* Assigned task *
Repeat the entire listing exactly.

* Collected material *
☆ ☆ ☆

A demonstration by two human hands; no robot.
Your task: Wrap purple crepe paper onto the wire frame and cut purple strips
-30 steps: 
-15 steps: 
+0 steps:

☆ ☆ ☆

* Exercise response *
A demonstration by two human hands; no robot.
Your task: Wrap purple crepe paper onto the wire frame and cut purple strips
-30 steps: 
-15 steps: 
+0 steps:

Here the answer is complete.